◆ **TRY IT**
Would you please output the data exactly, omitting no line?

◆ **DATA BLOCK**
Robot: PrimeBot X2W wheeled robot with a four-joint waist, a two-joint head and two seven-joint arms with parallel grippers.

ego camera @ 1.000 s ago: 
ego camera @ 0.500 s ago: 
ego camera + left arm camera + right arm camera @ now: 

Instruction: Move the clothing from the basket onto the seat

◆ **ANSWER BOX**
Robot: PrimeBot X2W wheeled robot with a four-joint waist, a two-joint head and two seven-joint arms with parallel grippers.

ego camera @ 1.000 s ago: 
ego camera @ 0.500 s ago: 
ego camera + left arm camera + right arm camera @ now: 

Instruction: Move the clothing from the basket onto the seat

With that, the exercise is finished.